And what difference would it make in this case?
The bloke will very likely have never heard of
it, and is very unlikely to care even supposing
he had.

But people are now telling me that electrical fires aren't an issue

but,
with all I see and hear around me, I think they most definitely are

now.
And they're on the increase.


You didn't answer the point.

All the government figures I can see show a steady drop,
except for a small momentary increase around 1995.

Andrew Gabriel


Looking at some of the postings just in this group, I can see some
electrical questions and proposals that frighten me. These are normally
about wiring problems and/or schemes which people are doing or have

actually
done. So I think the momentary increase in 1995 is about to happen again.
That maybe why the government and institutions are doing something now to
cover their own butts.

The new requirements will go a long way to covering the asses of the
insurance companies when and if policy pay outs should be due, and also

the
electrical suppliers when and if things go wrong in the DIY electrical
installations they attend with the fire brigade.
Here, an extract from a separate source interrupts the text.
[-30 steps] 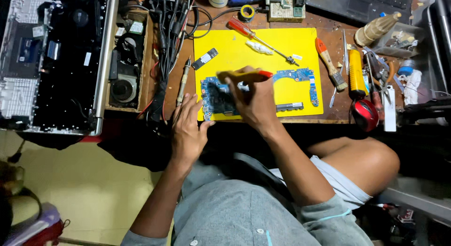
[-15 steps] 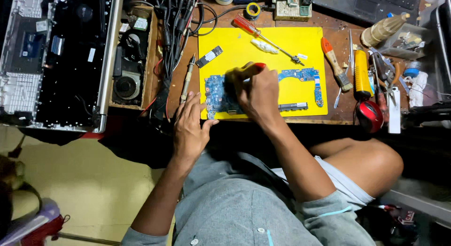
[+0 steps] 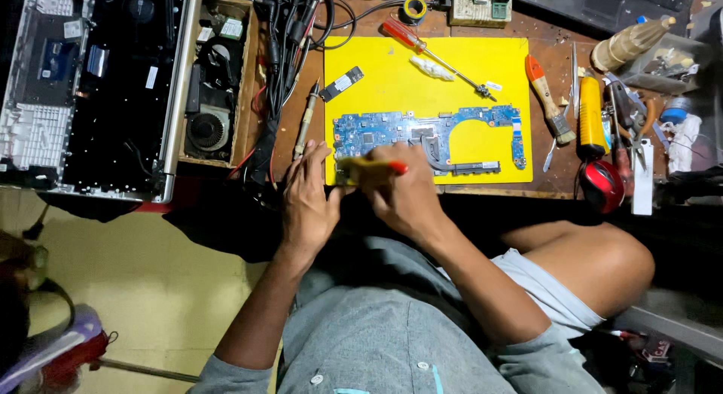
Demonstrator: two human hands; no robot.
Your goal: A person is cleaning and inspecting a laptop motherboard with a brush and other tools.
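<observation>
Head view, right hand (image 3: 403,194) gripping screwdriver (image 3: 369,167), mat (image 3: 482,115) edge

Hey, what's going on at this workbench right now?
A seated person works on a blue circuit board lying on a yellow mat. The right hand holds a yellow tool with a red tip over the board's near edge. The left hand rests at the mat's corner. An opened laptop lies alongside.

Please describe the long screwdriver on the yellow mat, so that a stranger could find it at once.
Find the yellow mat in the middle of the wooden desk. Near its top edge, above the blue circuit board, the screwdriver lies slanted. Its clear red handle and long thin metal shaft set it apart from the short paintbrush off the mat.
</observation>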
The postings here are from people who are actually trying to find out the
best and safest ways to do the job. But just how many more aren't even
bothering to find out how and why it should be done, and are burning their
houses down?


Surely legislation should be on the basis of evidence of a rising problem or
on matters of important public policy, not an ever-more-complex rule book
based upon possibilities that might be forseen but for which no evidence
exists?

To put the scale of the problem into some kind of perspective, a
conversation that I recently had with a senior manager in a very well known
insurance company was quite enlightening.

Apparently, your house is likely, on average, to be so seriously damaged in
an accident that it requires major rebuilding once every _300_ years.
(interestingly, for thatched houses this figure is closer to once every 1000
years). I think that as he was making the point about people reducing their
risk when aware of obvious dangers (barbeques/bonfires near the house) then
this might have just related to fires, but I'm not certain of this.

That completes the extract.